A man who deserted the U.S. Air Force in 1984 recently revealed himself to his delighted family and explained how he lived under an assumed name for 28 years in Sweden.

David Hemler, who was one of the eight most wanted fugitives by the U.S. Air Force, told the truth about himself to Swedish newspaper Dagens Nyheter, and talked about his life as a government worker who is married with children.

Hemler deserted when he was 21 because he became disillusioned from the military, he told the newspaper. He went AWOL in October of 1984 and hitch-hiked from an Air Force base in Augsburg, Germany to Stockholm. He built himself a life in Sweden where he didn't tell anyone his true identity.

"It was hard, but after a while I began believing my own, strange story," Hemler, 49, told the newspaper.

He said wanted to tell his story in his own words and the time was right because, his third daughter turned two and could go to day care, so his wife would be better able to cope if he was arrested, Reuters reported.

He first contacted his U.S. family four weeks ago, speaking to his brother Thomas, the news agency reported.

"I heard immediately it was David, even if he had a strange European accent after all these years," Thomas Hemler, who lives in New Jersey, was quoted as saying.

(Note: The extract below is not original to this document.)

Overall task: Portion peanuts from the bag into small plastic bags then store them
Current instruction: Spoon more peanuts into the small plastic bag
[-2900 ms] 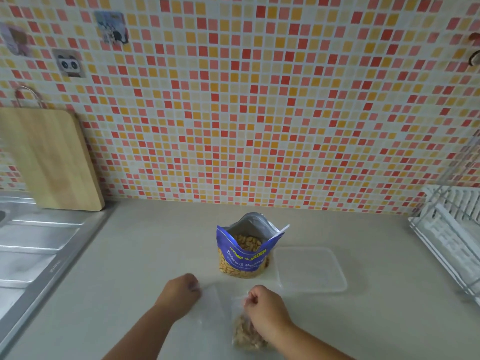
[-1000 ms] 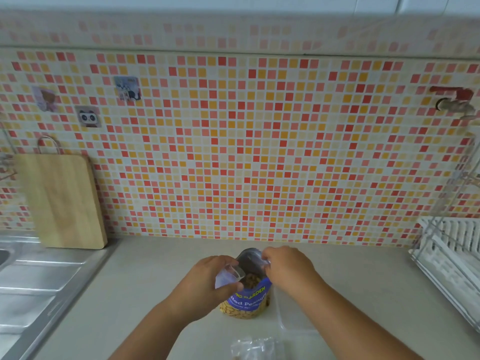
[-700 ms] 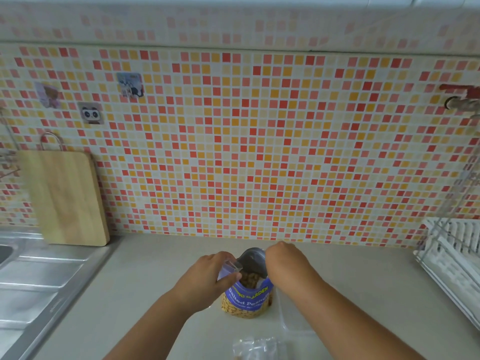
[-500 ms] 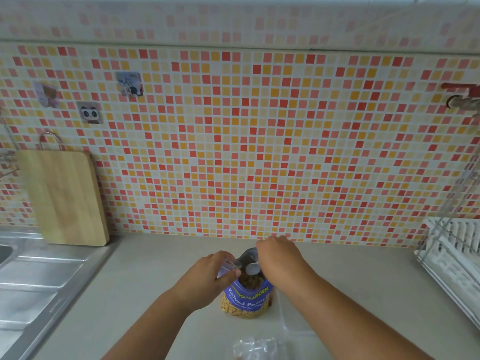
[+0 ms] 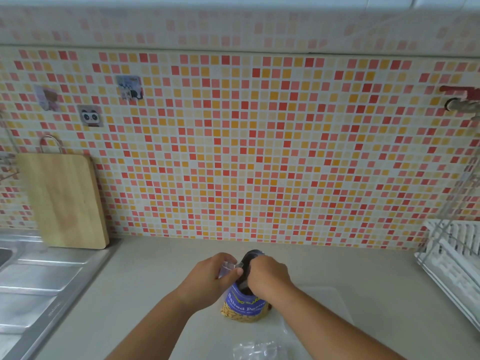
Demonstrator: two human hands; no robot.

He said he asked questions to confirm the man of the phone was indeed his brother David. Reuters reported members of his U.S. family in the are planning to visit him in Sweden.

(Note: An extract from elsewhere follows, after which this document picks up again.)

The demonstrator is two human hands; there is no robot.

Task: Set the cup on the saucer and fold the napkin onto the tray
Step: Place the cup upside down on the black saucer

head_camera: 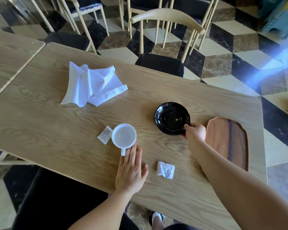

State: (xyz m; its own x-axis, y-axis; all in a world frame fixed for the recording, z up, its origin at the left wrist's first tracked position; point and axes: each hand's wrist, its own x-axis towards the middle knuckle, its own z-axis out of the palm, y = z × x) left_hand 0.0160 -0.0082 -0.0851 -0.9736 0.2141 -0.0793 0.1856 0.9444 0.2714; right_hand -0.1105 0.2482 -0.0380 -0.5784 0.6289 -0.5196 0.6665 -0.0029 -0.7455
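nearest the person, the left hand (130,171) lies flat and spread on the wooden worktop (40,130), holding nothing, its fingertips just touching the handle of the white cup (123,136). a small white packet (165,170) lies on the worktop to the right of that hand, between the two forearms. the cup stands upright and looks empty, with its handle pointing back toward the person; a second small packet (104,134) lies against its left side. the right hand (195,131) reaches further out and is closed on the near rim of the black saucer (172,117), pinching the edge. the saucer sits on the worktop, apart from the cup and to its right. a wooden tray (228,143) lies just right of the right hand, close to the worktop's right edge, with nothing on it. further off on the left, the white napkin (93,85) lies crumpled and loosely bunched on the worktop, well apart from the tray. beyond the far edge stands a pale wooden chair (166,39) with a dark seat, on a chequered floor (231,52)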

Hemler said his political views of the military were changed when he became a pacifist. With that he walked away from the Air Force base without permission.

He told Dagens Nyheter of his life when he arrived in Sweden:

"I made up a story that I ... ran away from my parents who were travelers but nobody believed it. I worked for the hamburger chain, Clock, and in geriatric care. In 1994, I started at the university and earned a very good degree."

With Swedish authorities, David Hemler is registered as a citizen of an unknown country. He was, according to the documents, born in Zürich and immigrated in January 1986. He does not want DN to print the fictitious name he has been using in Sweden, which he created by using an old friend's surname and the last name of another.

Hemler said his family in Sweden did not believe him when he first told them of his past. He said that so far no one is upset with him.

What does he hope will happen?

"That there will be no penalties at all or a few weeks in prison, max. Travel is important to me," he told the newspaper. "Today I have three home countries: U.S.A., Sweden and Thailand, which is where my wife is from. I also have important family members there."